As an example, Brown strongly relies upon and “merely restates” the holding of In re Nielsen, 131 U.S. 176, 9 S.Ct. 672, 33 L.Ed. 118 (1889), where the court held that a conviction of a Mormon on a charge of *655cohabiting with his two wives over a two and one half year period barred a subsequent prosecution for adultery with one of them on the day following the end of that period. The court pointed out that conviction for adultery required proof that the defendant had sexual intercourse with one woman while married to another, while conviction for cohabitation required proof that the defendant lived with more than one woman at the same time. Obviously, these two offenses did not overlap, they were not the same in law, which according to the principal opinion in the present case would mean there was no double jeopardy. Yet, the court in Brown v. Ohio, supra, 432 U.S. at 166 n. 6, 97 S.Ct. at 2226 n. 6, said that the separate offenses in Nielsen were held to be the “same” for purposes of protecting the accused from having “ ‘to run the gantlet’ a second time.”

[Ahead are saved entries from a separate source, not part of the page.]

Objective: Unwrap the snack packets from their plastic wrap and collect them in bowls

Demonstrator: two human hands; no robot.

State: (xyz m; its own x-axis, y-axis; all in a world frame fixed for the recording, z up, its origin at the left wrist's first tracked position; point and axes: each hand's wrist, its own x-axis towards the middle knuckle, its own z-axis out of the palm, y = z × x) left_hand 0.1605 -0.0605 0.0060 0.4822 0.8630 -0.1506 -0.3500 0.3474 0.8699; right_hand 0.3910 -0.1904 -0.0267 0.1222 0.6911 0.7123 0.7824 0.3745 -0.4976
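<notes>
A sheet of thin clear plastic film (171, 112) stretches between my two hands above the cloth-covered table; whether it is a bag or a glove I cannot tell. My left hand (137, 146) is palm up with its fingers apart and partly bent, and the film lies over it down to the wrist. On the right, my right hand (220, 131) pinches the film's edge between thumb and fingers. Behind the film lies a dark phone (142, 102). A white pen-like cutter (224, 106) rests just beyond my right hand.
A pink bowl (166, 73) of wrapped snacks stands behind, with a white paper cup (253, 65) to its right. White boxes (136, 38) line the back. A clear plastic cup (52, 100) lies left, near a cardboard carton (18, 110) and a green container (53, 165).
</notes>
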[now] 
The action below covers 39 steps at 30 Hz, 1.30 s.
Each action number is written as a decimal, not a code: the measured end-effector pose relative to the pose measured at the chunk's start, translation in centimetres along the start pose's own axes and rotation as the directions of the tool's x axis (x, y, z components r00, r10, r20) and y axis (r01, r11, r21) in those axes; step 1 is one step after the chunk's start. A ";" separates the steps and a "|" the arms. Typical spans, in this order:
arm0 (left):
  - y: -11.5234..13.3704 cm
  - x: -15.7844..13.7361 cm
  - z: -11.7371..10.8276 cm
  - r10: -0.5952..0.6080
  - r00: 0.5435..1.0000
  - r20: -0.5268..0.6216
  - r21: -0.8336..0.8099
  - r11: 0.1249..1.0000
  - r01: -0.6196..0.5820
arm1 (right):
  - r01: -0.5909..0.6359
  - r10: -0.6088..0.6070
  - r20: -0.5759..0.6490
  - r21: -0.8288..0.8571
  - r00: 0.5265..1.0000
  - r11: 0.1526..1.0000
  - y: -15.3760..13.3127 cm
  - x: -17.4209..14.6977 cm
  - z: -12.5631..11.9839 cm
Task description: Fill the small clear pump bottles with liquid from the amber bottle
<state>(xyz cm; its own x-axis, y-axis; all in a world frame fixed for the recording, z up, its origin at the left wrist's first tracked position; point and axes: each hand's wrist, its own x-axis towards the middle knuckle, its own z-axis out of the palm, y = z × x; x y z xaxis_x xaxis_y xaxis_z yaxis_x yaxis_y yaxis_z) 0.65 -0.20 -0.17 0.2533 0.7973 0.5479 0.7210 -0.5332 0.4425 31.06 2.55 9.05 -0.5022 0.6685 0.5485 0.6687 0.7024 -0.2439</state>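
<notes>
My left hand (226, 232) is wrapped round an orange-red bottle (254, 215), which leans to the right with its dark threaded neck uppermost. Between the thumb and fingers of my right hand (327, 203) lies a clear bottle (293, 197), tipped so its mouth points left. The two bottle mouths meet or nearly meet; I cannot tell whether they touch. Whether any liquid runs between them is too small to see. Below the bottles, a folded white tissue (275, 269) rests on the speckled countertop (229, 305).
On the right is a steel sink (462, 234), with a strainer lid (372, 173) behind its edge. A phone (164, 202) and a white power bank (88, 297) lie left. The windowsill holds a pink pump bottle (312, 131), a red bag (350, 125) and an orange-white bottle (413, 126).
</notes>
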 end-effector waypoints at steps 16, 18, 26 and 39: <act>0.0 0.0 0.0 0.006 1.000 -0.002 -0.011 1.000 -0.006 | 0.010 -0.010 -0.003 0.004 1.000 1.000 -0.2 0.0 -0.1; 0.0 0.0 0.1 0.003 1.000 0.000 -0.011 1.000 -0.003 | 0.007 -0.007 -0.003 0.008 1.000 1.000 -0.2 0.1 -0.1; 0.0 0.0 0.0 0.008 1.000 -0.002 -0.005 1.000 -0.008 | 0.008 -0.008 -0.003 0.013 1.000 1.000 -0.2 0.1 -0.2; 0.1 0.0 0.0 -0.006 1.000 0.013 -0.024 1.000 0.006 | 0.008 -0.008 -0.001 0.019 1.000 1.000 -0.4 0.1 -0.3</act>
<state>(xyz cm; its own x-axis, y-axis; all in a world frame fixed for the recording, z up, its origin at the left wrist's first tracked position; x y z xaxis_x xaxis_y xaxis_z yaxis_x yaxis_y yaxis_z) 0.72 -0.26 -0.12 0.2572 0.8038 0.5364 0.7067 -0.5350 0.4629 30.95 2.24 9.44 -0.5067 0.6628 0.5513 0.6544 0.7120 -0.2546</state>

So it is here. It is true that robbery can be committed without the use of a gun. But as pointed out in Cain v. United States, 19 F.2d 472, 474 (8th Cir. 1927) this does not necessarily save the situation from double jeopardy. In Cain, the 8th Circuit followed Nielsen, supra, and held there was double jeopardy in a case where the defendant was charged in one count with selling narcotics to one Draper and in a second count with sending narcotics to Draper by mailing them to him. The court said: “The question whether the first count does not embrace the identical facts and acts charged in the second count is a serious and difficult one . . . The trouble is not with the law but with the facts. This possibility of a violation of either statute by wholly different acts is readily demonstrable . We think, however, it is a question of what was actually done rather than a question of what might have been done.” When the taking of the property is done by fear produced by the use of a gun, as was the case here, that particular robbery could not be committed without the use of a gun. When the prosecutor established robbery under the facts of the present case he necessarily also established armed criminal action. This makes the defendant run the gantlet twice when he is tried and punished for both.
Needless to say, the fact that this is all being done in one trial with two counts, is no different with respect to the double jeopardy risk than doing it in successive prosecutions, as was the case in Nielsen, supra. The double jeopardy clause protects against multiple punishments for the same offense, North Carolina v. Pearce, 395 U.S. 711, 717, 89 S.Ct. 2072, 23 L.Ed.2d 656 (1969).
I would therefore reverse the conviction on Count II.